WHAT TO PRODUCE
Print the lines of the data, starting with the first, up to and including the line where "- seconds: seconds" appears.

= = = =

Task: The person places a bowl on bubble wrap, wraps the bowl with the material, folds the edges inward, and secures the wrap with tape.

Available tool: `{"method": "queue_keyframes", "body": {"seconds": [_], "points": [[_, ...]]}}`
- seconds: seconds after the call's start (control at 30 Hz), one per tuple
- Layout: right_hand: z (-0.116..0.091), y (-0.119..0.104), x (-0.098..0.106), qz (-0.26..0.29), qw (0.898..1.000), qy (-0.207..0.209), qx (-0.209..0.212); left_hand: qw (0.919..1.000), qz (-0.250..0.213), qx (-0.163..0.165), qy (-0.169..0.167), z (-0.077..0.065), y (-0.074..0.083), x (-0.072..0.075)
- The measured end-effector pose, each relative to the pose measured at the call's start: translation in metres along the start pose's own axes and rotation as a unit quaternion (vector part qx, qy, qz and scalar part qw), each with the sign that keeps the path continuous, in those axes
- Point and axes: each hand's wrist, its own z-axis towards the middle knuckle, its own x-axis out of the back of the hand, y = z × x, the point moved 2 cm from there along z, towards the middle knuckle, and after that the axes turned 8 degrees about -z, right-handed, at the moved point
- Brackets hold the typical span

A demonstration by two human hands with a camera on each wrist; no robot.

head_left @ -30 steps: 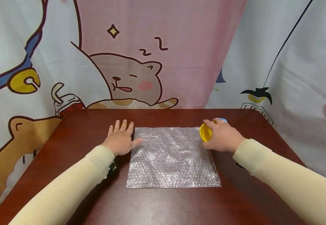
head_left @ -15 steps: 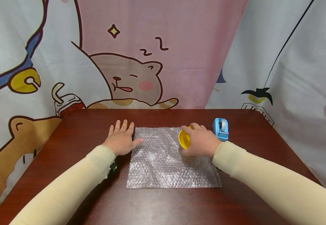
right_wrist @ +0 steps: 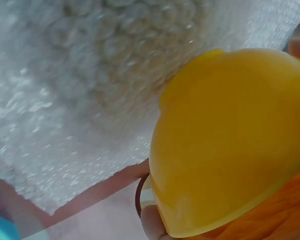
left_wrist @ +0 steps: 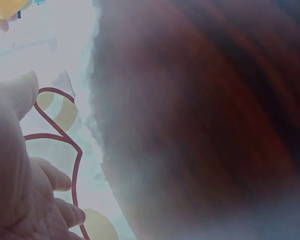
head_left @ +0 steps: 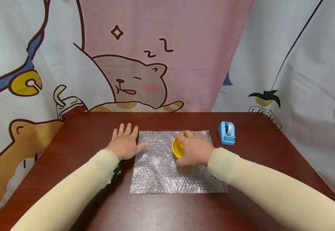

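Note:
A yellow bowl [head_left: 178, 149] is tipped on its side over the bubble wrap [head_left: 155, 170], its mouth turned to the left. My right hand [head_left: 195, 149] grips it, thumb and fingers at opposite sides of the rim. In the right wrist view the rounded outside of the bowl [right_wrist: 235, 140] faces the camera, with a fingertip [right_wrist: 154, 222] at its rim. Whether the bowl touches the wrap I cannot tell. My left hand [head_left: 124, 146] lies flat and spread at the wrap's left edge, thumb reaching over it. The left wrist view is washed out.
A light blue tape dispenser [head_left: 227, 134] stands on the brown table [head_left: 167, 211], right of the wrap's far corner. A cartoon-printed curtain [head_left: 199, 64] hangs behind the table and along its sides.
My right hand has carried the yellow bowl leftward from the wrap's right edge to above its middle. The tape dispenser behind it came into full view. My left hand stayed put.

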Motion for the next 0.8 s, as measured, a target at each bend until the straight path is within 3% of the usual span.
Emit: {"method": "queue_keyframes", "body": {"seconds": [0.4, 0.8], "points": [[0.005, -0.022, 0.002, -0.005, 1.0, -0.01, 0.012, 1.0, 0.002, 0.004, 0.007, 0.0, 0.0, 0.0], [0.009, -0.03, -0.003, -0.006, 0.999, -0.007, 0.038, 1.0, 0.005, 0.003, 0.008, 0.0, 0.001, -0.001]]}}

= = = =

ANSWER BELOW
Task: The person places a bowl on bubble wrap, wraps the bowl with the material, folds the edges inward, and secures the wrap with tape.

Available tool: `{"method": "queue_keyframes", "body": {"seconds": [_], "points": [[_, ...]]}}`
- seconds: seconds after the call's start (control at 30 Hz), one per tuple

The required answer is now complete.